We run Microsoft's Face-API on the target friend's profile picture to guess their gender and age -- this will be the age range we are interested in. Then, we run through their most recent posts, using Face-API to capture genders, ages, emotions, and smiles of people in those posts to finally derive a sub-score that will factor into the final result. We guess that the more happy and more pictures with the opposite gender, you'd be less likely to be single!
We take a similar approach to captions and comments. First, we used Google's Word2vec to generate semantically similar words to certain keywords (love, boyfriend, girlfriend, relationship, etc.) as well as assign weights to those words. Furthermore, we included Emojis (😍😍 is usually a good giveaway!) into our weighting schemelink. We use Microsoft's Text Analytics API on this keywords-weight scheme to obtain a sentiment sub-score and a keyword sub-score.
Once we have these sub-scores, we aggregate them into a final percentage, denoting how likely your friend is single. It was time to take it live. We integrated all the individual calculations and aggregations into a Django., then hosted all necessary computation using Azure WebApps. Finally, we designed a simple interface to allow inputs as well as to display results with a combination of HTML, CSS, JavaScript, and JQuery.
The main challenge was that we were limited by our resources. We only had access to basic accounts for some of the software we used, so we had to be careful how on often and how intensely we used tools to prevent exhausting our subscriptions. For example, we limited the number of posts we analyzed per person. Also, our Azure server uses the most basic service, meaning it does not have enough computing power to host more than a few clients.
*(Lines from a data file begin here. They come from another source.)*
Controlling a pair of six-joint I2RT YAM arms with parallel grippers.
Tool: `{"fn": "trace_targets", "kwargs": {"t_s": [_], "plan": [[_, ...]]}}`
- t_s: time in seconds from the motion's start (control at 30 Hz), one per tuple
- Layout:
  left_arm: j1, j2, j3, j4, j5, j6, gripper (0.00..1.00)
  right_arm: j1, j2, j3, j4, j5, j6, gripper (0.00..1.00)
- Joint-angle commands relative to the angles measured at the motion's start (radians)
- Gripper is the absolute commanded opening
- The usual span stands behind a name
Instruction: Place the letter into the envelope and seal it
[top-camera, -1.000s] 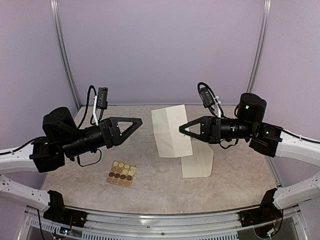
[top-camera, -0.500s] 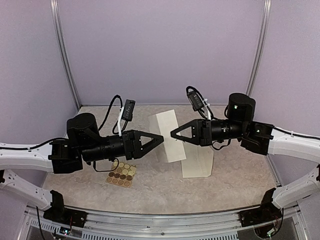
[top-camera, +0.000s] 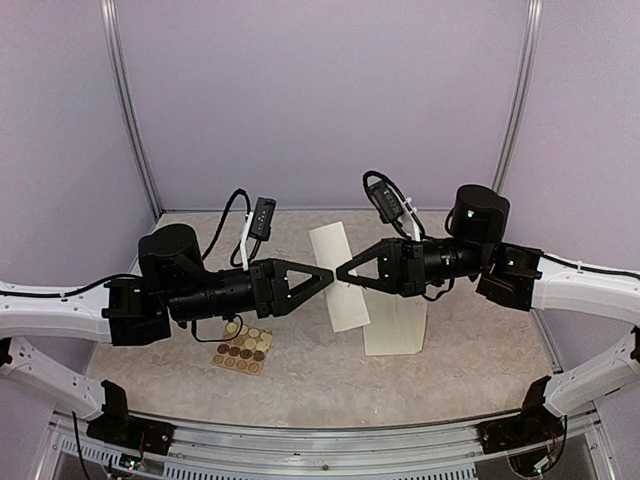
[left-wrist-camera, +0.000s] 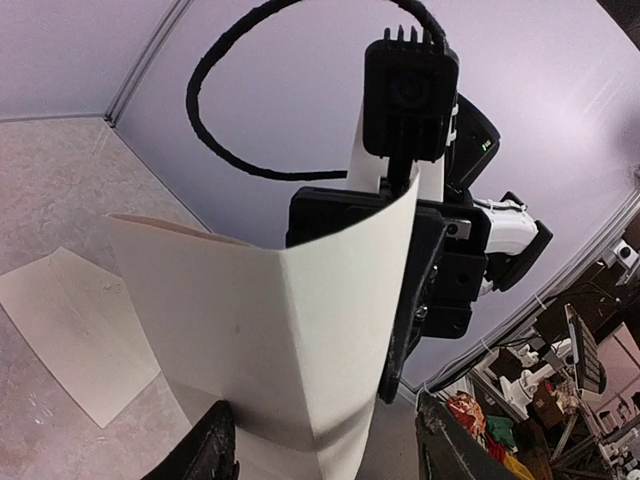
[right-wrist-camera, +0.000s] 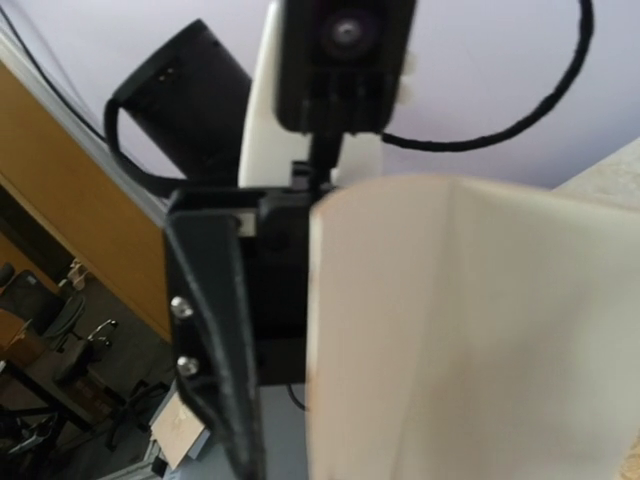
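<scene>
Right gripper pinched shut on the letter, mid-air at centre; left gripper open, jaws straddling the sheet. Envelope lies flat, right of centre. Risk — a mistimed handover could drop or crease the letter.

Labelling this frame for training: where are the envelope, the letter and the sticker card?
envelope (top-camera: 396, 332), top view, lower flat body.
letter (top-camera: 346, 305), top view, lower half.
sticker card (top-camera: 243, 352), top view, centre.

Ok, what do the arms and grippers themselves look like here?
Both arms have white links and bulky black cylindrical joint housings. The left gripper and right gripper are black, with triangular open-frame fingers. Each wrist carries a small black camera on a white bracket, fed by a looping black cable.
</scene>
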Motion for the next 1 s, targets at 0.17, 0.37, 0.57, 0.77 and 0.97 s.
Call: {"fn": "trace_targets", "kwargs": {"t_s": [0.17,0.37,0.57,0.77,0.97], "plan": [[-0.003,-0.008,-0.019,0.097,0.002,-0.036,0.55,0.012,0.009,0.01,0.056,-0.05,0.0,0.0],[-0.001,-0.013,-0.035,0.159,0.033,-0.054,0.41,0.013,0.02,0.003,0.051,-0.049,0.002,0.0],[0.0,-0.016,-0.043,0.16,0.028,-0.056,0.24,0.013,0.014,0.003,0.033,-0.018,-0.001,0.0],[-0.001,-0.021,-0.051,0.149,0.021,-0.058,0.08,0.013,0.007,0.004,0.0,0.029,-0.008,0.0],[-0.001,-0.027,-0.056,0.147,0.015,-0.052,0.0,0.013,-0.006,0.014,-0.055,0.086,-0.025,0.09]]}}
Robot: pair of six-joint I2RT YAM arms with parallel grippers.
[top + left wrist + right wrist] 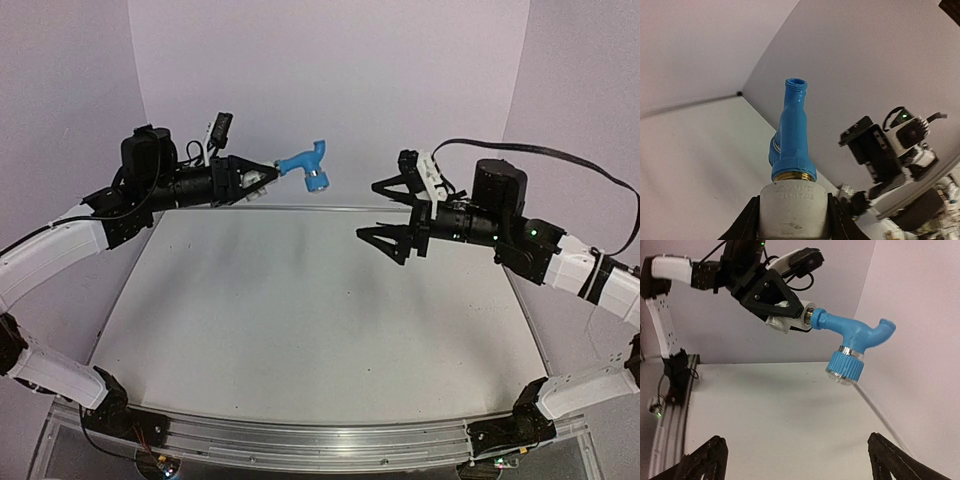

The application only works on "public" Instagram ideas, so we were unable to find a good number of test subjects to fine tune our process. For the accounts we did have access to, the application produced a reasonable answer, leading us to believe that the app is a good predictor.
We proud that we were able to build this WebApp using tools and APIs that we haven't used before. In the end, our project worked reasonably well and accurately. We were able to try it on people and get a score which is an accomplishment in that. Finally, we're proud that we were able to create a relevant tool in today's age of social media -- I mean I know I would use this app to narrow down who to DM.
We learned about the Microsoft Azure API (Face API, Text Analytics API, and web hosting), NLP techniques, and full stack web development. We also learned a lot of useful software development techniques such as how to better use git to handle problems, creating virtual environments, as well as setting milestones to meet.
The next steps for Single or Nah is to make the website and computations more scalable. More scalability allows more people to use our product to find who they should DM -- and who doesn't want that?? We also want to work on accuracy, either by adjusting weights given more data to learn from or by using full-fledged Machine Learning. Hopefully more accuracy would save "Single or Nah" from some awkward moments... like asking someone out... who isn't single...